[What the task asks]
Your answer should hold each line of the material that contains the word "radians".

[Supplied information]

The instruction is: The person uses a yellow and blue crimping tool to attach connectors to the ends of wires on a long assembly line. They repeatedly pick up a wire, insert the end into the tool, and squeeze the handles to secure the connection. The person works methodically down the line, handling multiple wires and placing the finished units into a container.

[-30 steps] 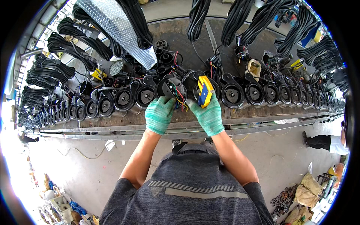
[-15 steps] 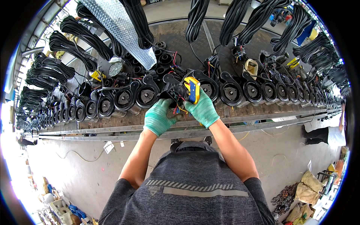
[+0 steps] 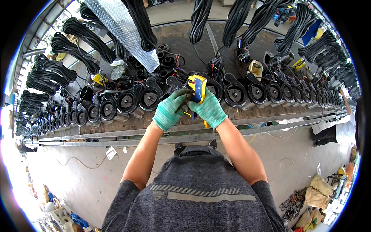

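Note:
My right hand (image 3: 210,111), in a green knit glove, is closed round a yellow-and-blue hand tool that looks like a wire stripper (image 3: 200,89). The tool's head points away from me, and a yellow handle end shows below the hand. My left hand (image 3: 168,113), gloved alike, has its fingers pinched together against the tool's left side; what they hold is hidden. A bit of yellow wire (image 3: 187,113) shows between the hands. Just beyond them stands a row of black round motor-like housings (image 3: 150,97), partly covered by my hands.
Bundles of black cable (image 3: 201,21) hang along the far side of the long bench (image 3: 174,33). A strip of bubble wrap (image 3: 125,33) slants down at the left. Black cup-shaped parts (image 3: 168,62) lie behind the housings. Another person (image 3: 340,133) stands far right.
My left hand has risen and turned its fingers in to the tool. The dark part and the coloured wires seen between my hands are now mostly covered. The tool stays in my right hand.

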The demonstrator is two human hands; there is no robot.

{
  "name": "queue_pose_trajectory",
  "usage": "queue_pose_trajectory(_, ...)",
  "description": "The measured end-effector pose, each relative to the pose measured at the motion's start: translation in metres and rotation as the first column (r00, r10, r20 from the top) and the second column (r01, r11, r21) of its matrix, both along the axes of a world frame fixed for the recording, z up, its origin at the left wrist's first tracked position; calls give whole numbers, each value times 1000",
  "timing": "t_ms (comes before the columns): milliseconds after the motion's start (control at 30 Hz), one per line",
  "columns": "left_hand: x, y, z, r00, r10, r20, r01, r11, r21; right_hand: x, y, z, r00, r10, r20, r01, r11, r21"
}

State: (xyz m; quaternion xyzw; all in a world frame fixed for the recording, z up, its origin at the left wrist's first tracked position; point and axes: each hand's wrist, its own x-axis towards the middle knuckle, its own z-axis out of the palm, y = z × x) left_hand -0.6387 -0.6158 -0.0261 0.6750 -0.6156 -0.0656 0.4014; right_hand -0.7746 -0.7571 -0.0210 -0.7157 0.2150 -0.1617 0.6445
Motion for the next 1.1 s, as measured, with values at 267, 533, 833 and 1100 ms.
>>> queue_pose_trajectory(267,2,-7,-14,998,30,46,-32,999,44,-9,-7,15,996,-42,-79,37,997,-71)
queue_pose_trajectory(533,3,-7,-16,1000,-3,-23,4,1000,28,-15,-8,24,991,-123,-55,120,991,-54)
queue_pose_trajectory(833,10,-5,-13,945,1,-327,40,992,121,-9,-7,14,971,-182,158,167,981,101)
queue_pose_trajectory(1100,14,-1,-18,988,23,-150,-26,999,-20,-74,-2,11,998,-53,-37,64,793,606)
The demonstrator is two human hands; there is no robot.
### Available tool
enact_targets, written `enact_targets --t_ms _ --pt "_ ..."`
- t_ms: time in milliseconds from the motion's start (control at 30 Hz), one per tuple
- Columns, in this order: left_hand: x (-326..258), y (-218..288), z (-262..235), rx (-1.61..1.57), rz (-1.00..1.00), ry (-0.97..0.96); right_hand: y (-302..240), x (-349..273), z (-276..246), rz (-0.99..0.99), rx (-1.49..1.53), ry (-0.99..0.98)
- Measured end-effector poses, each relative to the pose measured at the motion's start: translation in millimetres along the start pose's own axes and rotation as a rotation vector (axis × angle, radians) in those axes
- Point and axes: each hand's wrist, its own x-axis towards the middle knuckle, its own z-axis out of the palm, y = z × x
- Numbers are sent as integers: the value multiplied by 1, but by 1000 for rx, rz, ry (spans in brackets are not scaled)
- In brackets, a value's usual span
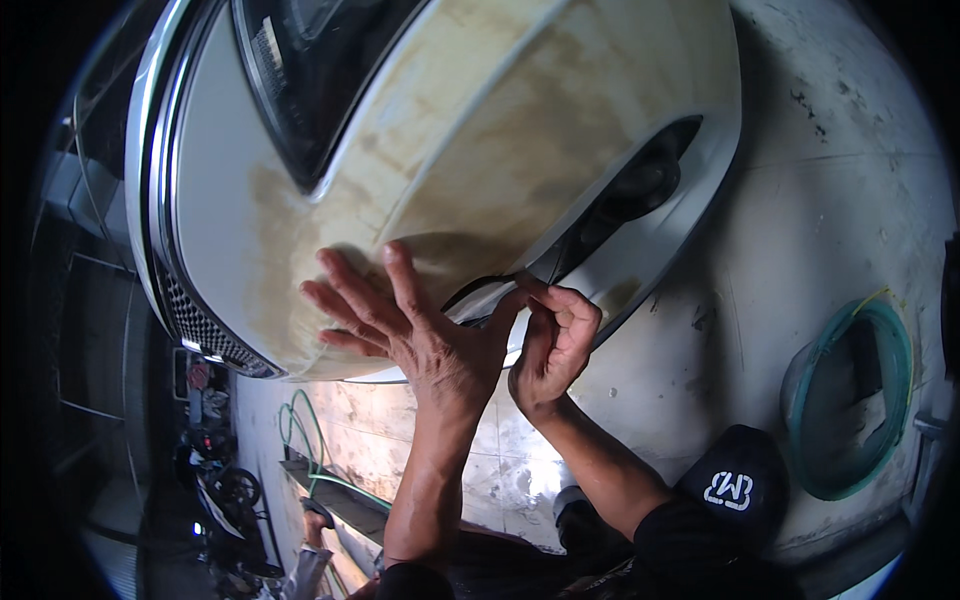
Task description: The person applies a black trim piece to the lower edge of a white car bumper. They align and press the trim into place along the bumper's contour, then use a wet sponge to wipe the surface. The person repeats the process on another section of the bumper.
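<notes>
A car's front bumper [490, 170] fills the upper middle, pale, with brownish patches. My left hand [410, 320] lies on its lower corner, fingers spread over the patchy surface. The left thumb reaches toward my right hand [560, 335] at the near end of a dark fog light recess [640, 185]. The right fingers are curled and pinched together by a narrow dark gap in the bumper. Whatever they hold, if anything, is too small and hidden to name. Above the left hand sits a dark headlight [310, 70].
At right on the tiled floor [690, 400] stands a round green tub [850, 400]. A green hose [318, 460] loops at lower left, near a motorcycle [230, 500] and part of another person [318, 540]. Black cloth with white print [735, 480] rises at lower right.
</notes>
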Motion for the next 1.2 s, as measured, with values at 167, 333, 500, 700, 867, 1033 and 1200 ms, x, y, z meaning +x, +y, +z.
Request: enact_targets --t_ms 167,333,500,700,867,1033,1200 --pt "-1 -3 -1 75 13 -31 0 -2 1 -7 39 9" --pt "2 0 -4 190 51 -21 -2 -7 5 -12 31 30" --pt "4 1 -4 190 178 60 -6 -9 1 -59 -8 -18" --pt "6 2 6 178 90 13 -5 4 2 130 99 -9" --pt "-13 -16 15 152 130 44 -8 8 0 89 -220 -33" --pt "-44 -35 28 107 209 48 9 3 -5 198 -132 -62" --pt "-52 -15 23 49 169 128 14 -6 -4 286 49 23"
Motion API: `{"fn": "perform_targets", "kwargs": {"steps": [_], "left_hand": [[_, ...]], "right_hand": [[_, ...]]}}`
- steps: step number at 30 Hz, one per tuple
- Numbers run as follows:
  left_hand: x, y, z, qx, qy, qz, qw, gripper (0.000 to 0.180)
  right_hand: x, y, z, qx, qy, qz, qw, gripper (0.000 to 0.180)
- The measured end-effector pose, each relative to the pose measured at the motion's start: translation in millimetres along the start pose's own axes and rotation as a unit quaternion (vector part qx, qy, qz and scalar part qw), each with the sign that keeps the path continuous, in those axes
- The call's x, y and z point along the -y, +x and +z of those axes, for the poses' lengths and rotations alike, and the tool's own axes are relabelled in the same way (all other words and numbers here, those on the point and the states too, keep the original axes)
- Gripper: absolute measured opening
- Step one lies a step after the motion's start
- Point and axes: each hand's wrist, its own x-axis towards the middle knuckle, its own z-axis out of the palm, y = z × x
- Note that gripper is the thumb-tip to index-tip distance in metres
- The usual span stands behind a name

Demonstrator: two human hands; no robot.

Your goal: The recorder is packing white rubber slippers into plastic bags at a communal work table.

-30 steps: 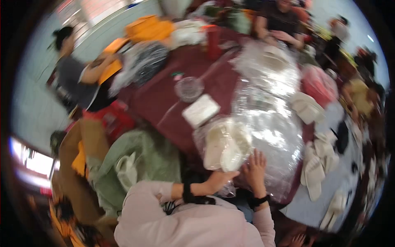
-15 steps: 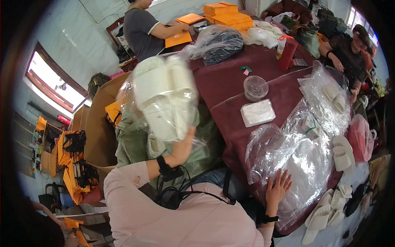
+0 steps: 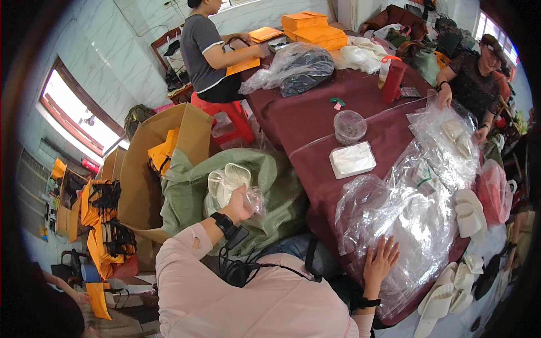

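My left hand (image 3: 239,204) is closed on a clear plastic bag with white slippers (image 3: 220,188) in it. The bagged slippers are down in the mouth of a green woven sack (image 3: 282,188), and part of them is hidden by my hand and the sack. My right hand (image 3: 382,260) lies flat with fingers spread on a heap of clear plastic bags (image 3: 417,242) on the dark red tabletop.
A cardboard box (image 3: 138,186) adjoins the sack. The table (image 3: 315,118) holds a white packet (image 3: 353,160), a round plastic tub (image 3: 349,127) and a red flask (image 3: 393,82). Loose slippers (image 3: 437,298) lie at right. Two people work around the table.
My left hand has lowered the bagged slippers from above the sack into its mouth. My right hand stays put. At right, the other person's hand has reached onto the plastic bags.
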Motion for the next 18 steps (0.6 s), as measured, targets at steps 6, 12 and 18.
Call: {"fn": "perform_targets", "kwargs": {"steps": [6,12,18], "left_hand": [[-32.6,-1.0,28.9,0.026,0.028,0.0,0.999,0.046],[-34.1,4.7,19.3,0.073,0.059,-0.045,0.995,0.062],[-11.6,20.7,19.8,-0.011,0.06,-0.009,0.998,0.097]], "right_hand": [[-1.1,2.8,0.6,-0.002,0.0,0.007,1.0,0.054],[0.9,3.4,-0.2,-0.013,0.032,0.003,0.999,0.056],[-0.6,-3.7,-1.7,-0.036,0.037,0.017,0.999,0.054]]}}
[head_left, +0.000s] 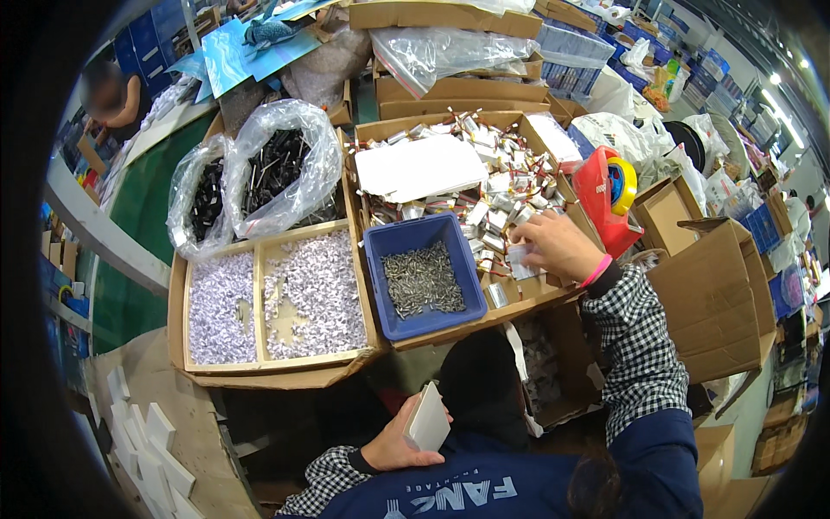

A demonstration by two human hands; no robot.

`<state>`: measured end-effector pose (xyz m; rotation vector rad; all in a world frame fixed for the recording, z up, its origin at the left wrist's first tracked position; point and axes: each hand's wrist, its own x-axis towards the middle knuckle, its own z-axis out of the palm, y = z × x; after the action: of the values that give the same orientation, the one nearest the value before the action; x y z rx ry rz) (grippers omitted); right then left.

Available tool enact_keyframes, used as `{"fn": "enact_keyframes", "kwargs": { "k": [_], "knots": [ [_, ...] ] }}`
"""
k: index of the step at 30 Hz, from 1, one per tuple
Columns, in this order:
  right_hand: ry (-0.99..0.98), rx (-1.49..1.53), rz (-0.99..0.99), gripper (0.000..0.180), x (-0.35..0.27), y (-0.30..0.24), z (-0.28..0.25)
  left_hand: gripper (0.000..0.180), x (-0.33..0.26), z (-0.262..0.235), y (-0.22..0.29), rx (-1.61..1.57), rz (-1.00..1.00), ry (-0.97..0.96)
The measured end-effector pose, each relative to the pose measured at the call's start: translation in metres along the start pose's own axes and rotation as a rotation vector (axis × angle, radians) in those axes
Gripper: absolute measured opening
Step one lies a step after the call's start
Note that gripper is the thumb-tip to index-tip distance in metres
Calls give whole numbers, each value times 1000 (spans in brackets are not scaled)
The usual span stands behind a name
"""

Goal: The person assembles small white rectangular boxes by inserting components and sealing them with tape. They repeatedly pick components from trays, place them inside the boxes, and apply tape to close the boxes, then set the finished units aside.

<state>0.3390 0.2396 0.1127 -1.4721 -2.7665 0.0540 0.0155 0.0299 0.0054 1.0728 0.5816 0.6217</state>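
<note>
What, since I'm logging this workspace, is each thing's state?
left hand: closed on flat white item
flat white item: held, tilted
right hand: at silver packs, grip unclear
silver packs: loose, jumbled
blue bin: open, partly filled with metal pieces
wooden tray: divided, holding white bits
clear bags: open, black parts inside

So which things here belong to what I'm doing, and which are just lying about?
Likely in use:
white block, in your left hand
small silver packs, at your right hand
perhaps the metal bits in the blue tub

Likely just lying about:
red tape dispenser
clear plastic bag, behind
blue sheets, behind
</note>
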Motion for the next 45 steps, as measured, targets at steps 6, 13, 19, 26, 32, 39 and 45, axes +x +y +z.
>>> {"fn": "enact_keyframes", "kwargs": {
  "k": [6,13,19,26,32,39,45],
  "knots": [
    [146,300,67,12,-3,2,-18,104,-2,0,0,-8,1,9],
    [277,554,210,14,4,-17,-28,101,-2,0,-1,30,19,-6],
    [162,1765,70,15,-4,-8,-41,102,-9,-1,-4,-9,26,34],
    [-5,1968,-110,16,-13,-11,-43,102,-9,-2,-8,32,67,17],
    [42,1260,331,33,-4,5,-54,104,-9,-3,-8,3,32,-5],
    [-148,1112,385,37,-6,24,-66,105,-9,-7,-7,-50,10,12],
    [244,105,19,12,2,20,-41,103,-5,-8,-5,-52,3,-3]
  ]
}}
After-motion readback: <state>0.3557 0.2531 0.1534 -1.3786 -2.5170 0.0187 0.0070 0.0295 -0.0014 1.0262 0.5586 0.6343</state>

[Exercise solution]
- Measured end-effector poses, each relative to the pose measured at the motion's start: translation in millimetres along the start pose's own axes and rotation as a rotation vector (axis × angle, radians) in those axes
The measured end-effector pose, each relative to the pose measured at the call's start: translation in metres along the start pose's own axes and rotation as a rotation vector (axis × angle, radians) in those axes

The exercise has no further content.